Stored entries:
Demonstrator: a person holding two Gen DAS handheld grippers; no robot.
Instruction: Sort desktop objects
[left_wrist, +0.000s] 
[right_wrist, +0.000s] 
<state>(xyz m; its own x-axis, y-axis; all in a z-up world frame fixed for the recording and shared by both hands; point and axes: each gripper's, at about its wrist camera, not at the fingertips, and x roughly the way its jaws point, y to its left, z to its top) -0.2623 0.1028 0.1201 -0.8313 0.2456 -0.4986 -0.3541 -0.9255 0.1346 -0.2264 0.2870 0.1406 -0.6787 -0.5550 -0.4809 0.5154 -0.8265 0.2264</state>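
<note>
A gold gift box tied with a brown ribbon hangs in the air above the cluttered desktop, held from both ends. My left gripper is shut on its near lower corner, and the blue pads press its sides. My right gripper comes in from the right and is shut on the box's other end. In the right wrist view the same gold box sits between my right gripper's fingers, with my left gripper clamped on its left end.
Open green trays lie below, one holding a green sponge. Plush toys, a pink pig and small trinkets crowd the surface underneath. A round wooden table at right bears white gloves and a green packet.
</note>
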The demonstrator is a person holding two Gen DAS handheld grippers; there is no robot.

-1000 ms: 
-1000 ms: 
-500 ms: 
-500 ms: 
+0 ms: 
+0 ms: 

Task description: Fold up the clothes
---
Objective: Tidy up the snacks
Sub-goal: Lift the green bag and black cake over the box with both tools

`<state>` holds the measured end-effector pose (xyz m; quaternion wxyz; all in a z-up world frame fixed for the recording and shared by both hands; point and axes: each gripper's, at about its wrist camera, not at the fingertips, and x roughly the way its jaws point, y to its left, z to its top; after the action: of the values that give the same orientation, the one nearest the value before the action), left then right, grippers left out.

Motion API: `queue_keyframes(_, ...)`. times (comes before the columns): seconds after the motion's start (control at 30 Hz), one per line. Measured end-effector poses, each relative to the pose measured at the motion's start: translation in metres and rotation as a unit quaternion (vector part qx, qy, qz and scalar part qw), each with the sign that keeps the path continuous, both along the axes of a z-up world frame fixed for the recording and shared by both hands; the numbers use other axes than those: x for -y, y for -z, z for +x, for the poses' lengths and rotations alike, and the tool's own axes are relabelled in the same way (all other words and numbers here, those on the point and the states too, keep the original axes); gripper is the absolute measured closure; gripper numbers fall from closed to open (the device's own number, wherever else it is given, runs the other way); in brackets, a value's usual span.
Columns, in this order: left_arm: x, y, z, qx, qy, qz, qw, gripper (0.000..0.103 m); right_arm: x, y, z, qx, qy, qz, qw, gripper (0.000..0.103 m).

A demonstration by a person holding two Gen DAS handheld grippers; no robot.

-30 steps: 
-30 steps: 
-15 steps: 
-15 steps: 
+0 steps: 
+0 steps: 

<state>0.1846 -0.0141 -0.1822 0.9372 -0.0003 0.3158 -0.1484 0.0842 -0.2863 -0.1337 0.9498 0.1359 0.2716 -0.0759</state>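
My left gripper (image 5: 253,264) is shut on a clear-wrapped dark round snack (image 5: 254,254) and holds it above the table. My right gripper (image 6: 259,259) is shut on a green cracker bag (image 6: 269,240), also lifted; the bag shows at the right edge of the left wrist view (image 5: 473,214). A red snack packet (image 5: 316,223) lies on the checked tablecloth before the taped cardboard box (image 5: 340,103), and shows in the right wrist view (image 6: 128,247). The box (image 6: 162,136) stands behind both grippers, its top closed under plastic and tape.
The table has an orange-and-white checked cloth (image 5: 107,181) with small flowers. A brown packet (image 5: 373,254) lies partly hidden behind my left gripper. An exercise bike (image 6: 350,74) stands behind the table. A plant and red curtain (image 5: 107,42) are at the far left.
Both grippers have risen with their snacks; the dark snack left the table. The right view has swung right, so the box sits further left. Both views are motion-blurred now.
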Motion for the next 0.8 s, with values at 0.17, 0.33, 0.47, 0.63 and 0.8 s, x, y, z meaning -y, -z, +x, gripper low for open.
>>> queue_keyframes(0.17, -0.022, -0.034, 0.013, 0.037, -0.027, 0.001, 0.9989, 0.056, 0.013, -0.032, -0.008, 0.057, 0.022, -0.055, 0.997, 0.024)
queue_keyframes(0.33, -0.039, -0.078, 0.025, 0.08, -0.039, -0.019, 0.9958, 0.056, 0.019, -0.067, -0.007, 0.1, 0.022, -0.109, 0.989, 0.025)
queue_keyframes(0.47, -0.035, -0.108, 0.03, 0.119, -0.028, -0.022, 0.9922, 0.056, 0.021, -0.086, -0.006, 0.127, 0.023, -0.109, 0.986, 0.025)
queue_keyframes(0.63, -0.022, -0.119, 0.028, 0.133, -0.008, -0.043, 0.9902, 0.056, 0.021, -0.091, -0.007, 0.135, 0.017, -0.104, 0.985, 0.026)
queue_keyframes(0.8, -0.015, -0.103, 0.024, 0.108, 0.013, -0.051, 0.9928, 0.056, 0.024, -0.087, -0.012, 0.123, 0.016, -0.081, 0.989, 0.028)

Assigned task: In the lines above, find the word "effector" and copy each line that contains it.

Final answer:
`<state>` holds the measured end-effector pose (xyz m; quaternion wxyz; all in a z-up world frame fixed for the recording and shared by both hands; point and axes: each gripper's, at about its wrist camera, not at the fingertips, and x roughly the way its jaws point, y to its left, z to its top; after the action: of the values that give the same orientation, the one nearest the value before the action), left then right, grippers left out.
Motion API: `queue_keyframes(_, ...)`. times (comes before the columns): seconds after the motion's start (control at 30 Hz), one per line. Measured end-effector poses, each relative to the pose measured at the motion's start: translation in metres and rotation as a unit quaternion (vector part qx, qy, qz and scalar part qw), each with the sign that keeps the path continuous, both along the axes of a z-up world frame fixed for the recording and shared by both hands; the numbers use other axes than those: x for -y, y for -z, z for +x, for the poses' lengths and rotations alike, and the tool's own axes are relabelled in the same way (all other words and numbers here, those on the point and the states too, keep the original axes); gripper is the absolute measured closure; gripper numbers fall from closed to open (the device's own number, wherever else it is given, runs the other way); in brackets, a value's usual span.

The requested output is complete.